Understanding the Affordability and Suitability Rules in Credit Broking

Affordability and suitability are important parts of the customer journey in consumer credit.

For credit brokers, the position needs to be understood carefully. A lender will usually be responsible for deciding whether to lend and for carrying out the required creditworthiness assessment before entering into a regulated credit agreement. However, a credit broker still has important responsibilities around the way it introduces customers, advertises credit options, explains its role, handles customer information and monitors customer outcomes.

A broker should not create unrealistic expectations, push customers toward unsuitable routes, hide important information or present finance options in a way that customers cannot understand.
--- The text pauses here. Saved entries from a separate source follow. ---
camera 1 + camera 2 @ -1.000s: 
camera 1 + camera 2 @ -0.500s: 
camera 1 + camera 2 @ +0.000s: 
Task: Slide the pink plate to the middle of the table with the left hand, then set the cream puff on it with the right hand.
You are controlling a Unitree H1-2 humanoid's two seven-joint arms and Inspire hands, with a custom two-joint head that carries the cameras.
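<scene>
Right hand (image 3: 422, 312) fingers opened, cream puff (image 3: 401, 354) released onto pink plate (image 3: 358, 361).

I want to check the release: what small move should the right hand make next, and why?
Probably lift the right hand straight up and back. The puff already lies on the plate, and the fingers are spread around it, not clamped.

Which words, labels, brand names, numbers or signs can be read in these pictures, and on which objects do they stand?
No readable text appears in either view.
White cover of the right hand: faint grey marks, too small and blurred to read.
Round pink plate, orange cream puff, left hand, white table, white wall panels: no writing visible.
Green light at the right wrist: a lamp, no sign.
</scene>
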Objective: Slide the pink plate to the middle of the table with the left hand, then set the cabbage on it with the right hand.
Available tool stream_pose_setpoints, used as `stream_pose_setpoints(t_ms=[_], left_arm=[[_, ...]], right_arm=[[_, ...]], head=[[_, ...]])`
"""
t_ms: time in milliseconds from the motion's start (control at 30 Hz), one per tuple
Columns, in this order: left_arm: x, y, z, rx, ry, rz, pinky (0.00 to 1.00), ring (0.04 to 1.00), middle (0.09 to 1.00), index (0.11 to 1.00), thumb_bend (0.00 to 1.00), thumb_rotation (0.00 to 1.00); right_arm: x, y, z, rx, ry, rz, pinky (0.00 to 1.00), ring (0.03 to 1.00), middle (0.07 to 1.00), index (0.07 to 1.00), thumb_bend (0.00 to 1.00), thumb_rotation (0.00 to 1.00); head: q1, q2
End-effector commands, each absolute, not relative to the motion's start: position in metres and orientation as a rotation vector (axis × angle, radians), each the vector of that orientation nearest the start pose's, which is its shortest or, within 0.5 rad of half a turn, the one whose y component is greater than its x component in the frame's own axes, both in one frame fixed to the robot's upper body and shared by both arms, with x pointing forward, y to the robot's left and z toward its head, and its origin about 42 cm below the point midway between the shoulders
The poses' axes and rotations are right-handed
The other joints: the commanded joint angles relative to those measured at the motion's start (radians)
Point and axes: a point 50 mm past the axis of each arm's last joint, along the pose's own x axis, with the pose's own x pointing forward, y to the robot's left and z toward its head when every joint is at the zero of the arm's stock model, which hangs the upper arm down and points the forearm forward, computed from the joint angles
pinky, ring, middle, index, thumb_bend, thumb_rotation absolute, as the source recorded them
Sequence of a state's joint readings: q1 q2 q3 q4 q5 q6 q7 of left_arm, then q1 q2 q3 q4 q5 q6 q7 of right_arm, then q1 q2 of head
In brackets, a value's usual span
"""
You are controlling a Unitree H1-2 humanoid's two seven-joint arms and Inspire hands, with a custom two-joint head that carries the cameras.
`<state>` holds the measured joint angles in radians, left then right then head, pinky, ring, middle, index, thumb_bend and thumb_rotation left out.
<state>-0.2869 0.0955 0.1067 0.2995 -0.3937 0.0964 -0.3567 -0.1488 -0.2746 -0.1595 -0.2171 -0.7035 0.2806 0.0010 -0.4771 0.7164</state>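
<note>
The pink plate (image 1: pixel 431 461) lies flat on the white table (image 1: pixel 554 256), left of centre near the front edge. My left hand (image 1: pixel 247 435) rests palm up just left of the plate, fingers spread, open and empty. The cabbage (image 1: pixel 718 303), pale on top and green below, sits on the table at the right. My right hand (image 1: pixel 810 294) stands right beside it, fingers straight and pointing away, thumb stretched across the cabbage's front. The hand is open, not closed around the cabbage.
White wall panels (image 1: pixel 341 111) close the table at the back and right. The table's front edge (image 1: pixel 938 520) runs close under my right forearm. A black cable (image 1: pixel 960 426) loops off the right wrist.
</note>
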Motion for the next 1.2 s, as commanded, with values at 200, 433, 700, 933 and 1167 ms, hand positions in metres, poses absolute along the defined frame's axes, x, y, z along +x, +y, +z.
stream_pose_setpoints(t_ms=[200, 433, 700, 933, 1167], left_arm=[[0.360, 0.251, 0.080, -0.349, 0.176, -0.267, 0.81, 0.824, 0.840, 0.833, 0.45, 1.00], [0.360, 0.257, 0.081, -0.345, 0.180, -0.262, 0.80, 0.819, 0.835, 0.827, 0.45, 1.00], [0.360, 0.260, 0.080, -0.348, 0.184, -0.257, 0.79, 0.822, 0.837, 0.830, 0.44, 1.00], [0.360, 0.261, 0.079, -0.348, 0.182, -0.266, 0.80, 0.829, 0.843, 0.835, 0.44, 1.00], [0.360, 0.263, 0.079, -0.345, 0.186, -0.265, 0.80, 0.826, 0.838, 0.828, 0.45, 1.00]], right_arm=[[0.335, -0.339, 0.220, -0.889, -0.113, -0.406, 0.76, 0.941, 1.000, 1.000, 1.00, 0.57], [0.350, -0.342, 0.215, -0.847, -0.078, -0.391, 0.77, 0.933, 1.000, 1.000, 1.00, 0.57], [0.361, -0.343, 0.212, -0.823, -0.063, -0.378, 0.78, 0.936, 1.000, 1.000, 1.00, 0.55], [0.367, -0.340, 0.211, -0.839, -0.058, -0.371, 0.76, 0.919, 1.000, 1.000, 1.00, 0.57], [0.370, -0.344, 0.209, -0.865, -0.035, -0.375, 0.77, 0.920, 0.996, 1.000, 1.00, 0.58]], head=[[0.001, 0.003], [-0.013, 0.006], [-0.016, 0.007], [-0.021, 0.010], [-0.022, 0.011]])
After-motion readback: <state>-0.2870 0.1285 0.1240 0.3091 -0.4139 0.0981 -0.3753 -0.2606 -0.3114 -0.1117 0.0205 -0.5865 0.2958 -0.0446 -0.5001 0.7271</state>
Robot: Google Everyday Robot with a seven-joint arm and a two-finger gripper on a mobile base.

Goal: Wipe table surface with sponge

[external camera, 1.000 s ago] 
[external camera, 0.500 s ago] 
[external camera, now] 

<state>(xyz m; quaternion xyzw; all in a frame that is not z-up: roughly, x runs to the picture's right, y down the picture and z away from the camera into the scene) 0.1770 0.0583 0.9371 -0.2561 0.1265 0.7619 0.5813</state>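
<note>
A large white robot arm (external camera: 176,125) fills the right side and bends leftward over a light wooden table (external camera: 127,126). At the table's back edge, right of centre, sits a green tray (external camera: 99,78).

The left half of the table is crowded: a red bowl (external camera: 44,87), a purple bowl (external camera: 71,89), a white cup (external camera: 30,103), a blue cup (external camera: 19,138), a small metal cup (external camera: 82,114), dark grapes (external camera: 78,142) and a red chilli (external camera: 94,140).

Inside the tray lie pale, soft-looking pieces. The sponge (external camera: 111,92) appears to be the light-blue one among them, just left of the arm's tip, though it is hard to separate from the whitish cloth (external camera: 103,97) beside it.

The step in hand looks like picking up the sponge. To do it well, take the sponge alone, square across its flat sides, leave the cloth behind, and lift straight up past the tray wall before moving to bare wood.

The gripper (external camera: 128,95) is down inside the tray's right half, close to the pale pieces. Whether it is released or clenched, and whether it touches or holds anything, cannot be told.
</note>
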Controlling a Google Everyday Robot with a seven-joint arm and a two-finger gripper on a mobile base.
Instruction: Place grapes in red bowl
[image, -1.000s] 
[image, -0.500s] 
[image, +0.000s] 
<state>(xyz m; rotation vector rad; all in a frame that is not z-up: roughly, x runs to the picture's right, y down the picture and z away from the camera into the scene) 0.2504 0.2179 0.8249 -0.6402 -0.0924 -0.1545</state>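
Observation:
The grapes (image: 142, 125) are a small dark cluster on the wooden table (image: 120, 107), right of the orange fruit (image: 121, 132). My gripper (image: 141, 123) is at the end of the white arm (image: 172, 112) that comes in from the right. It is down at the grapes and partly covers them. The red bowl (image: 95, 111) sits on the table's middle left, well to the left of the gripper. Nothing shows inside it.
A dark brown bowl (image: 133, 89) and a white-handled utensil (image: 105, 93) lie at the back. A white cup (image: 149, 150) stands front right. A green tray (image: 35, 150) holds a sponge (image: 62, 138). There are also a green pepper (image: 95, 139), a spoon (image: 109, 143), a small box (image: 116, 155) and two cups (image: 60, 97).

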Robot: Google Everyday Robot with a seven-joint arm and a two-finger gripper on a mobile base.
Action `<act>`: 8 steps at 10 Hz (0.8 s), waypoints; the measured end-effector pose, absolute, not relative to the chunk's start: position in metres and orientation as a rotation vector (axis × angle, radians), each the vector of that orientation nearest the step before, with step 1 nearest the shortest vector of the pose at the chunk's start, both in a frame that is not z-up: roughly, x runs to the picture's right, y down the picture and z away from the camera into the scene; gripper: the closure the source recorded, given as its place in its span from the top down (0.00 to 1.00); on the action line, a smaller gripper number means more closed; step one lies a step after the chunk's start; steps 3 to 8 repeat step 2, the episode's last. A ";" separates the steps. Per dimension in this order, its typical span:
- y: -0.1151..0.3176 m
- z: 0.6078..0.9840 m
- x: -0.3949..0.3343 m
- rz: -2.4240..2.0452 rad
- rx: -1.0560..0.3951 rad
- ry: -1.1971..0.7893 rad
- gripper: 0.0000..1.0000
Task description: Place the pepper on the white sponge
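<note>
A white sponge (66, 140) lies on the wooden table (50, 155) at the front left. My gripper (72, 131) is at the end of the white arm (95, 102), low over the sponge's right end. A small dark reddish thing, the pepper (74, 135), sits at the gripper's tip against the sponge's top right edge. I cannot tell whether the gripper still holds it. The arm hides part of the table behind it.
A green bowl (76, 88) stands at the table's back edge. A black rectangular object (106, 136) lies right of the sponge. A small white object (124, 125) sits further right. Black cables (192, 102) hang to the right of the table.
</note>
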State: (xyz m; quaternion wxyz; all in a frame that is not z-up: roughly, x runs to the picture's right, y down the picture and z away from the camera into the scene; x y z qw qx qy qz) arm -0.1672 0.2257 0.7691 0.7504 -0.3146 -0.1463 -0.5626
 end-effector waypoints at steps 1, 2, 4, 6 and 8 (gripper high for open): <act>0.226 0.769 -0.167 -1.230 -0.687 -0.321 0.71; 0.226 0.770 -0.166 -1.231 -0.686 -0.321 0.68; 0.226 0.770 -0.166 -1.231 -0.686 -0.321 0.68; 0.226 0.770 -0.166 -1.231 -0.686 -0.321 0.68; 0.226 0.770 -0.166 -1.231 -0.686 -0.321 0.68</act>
This guide explains how affordability, suitability and customer outcomes fit into UK credit broking compliance.

Why affordability and suitability matter

Credit broking often sits at the start of the customer’s finance journey.

The broker may be the first firm the customer sees, the first form they complete and the first brand they associate with the finance process. That means the broker’s communications can influence what the customer understands and expects.

Affordability and suitability matter because customers need to be introduced to finance options in a way that is clear, responsible and aligned with fair outcomes.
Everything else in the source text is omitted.